The conventional method to search the answer is through the search engine like Google, Bing, AltaVista etc is the primary way for information retrieval on the internet. To improve performance by providing the relevant answers with analysis of semantic similar meanings, semantic search engines have inducted. These social search engines group people with similar interests and refer to historically selected results of person’s group members decide to person significant results. Although the search engine performs in answering factual queries for information in database, they are inappropriate for non-factual queries are more subjective, relative and multi-dimensional in advising research on social-based question and answer when the information is not available in database. Recently, emerging efforts have focused on question and answer systems based on social media networks for getting the precise information.

II. Related Works

The foremost of all methods for performing the question and answer system in a decentralized manner as a social engine ask question either by instant message, the web I/P, text message (or) voice. The [13] proposed QA system which uses the surface pattern which automatically learns to check question and answer patterns and evaluated with the TREC 2005 and 2007 dataset to extract the answer to user questions. In paper [14], discussed on semantic similarity among mutual words analyzed for finding the semantic relationship between the words in the question, paragraph/sentences using the standard formulas and Wordnet dictionary.

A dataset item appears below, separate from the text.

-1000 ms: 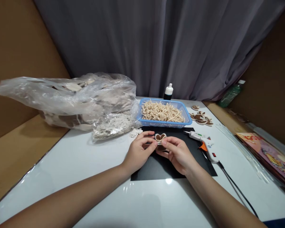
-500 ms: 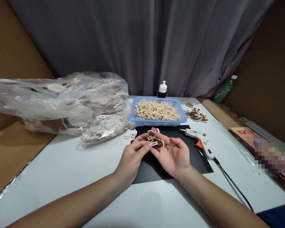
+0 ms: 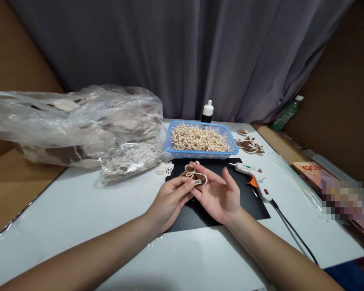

The paper explores the area of Mobile Question Answering system that used the social network like Facebook, Twitter, and LinkedIn and experts answers for answering the user queries and rates them according to the accuracy [1].

The following paper discusses the cloud technologies to apply in mobile based QA system to increase the performance with the response time and reduced the storage space of information [2].The authors work in the area of Question Answering on Smartphone with mobile app and Utilization is classified based on the user knowledge level and need [3].

In this paper, converse about the usage of Natural Language Annotations in Mobile Question Answering with answer pattern analysis the parse tree used to process and store a sentence into an easy-to-understand format subject relation object [4]. This paper indicates the usage of the text message processing based on the context of the user demands in mobile Phone Question Answering and discuss on their advancements in future [5].

In this paper, is proposed that the technique for a relevant document clustering and apply the new metaheuristic algorithm cuckoo search optimization using Levy flight. In this paper, a mobile based QA system for satisfying the user requirements in education field related to book through reviews and computers proposed. Thus the main challenge of the proposed scheme is to reduce the response time and negative ratios for smart devices [12].In this paper, for a question Q and a sentence or paragraph that contains the answer to Q, an answer selection module is to select the “exact” answer [13].

The role and efficiency of k-means Clustering based on Cuckoo Search and Consensus Clustering for attainment of web search result and the results compared with the cuckoo search, k-means and Bayesian Information Criterion (BIC) method [24].

In this paper, a new clustering algorithm is proposed to cluster similar sentences automatically based on the sentences’ part-of-speech. It demonstrates question type classification with positive or negative impact, syntactic similarity metric and cluster the need sentences [25].

In this paper, collaborative learning with domain knowledge and answer quality predictor is used with the target information as a reference. The knowledge base will be enriched for future question answering by system and others users [26].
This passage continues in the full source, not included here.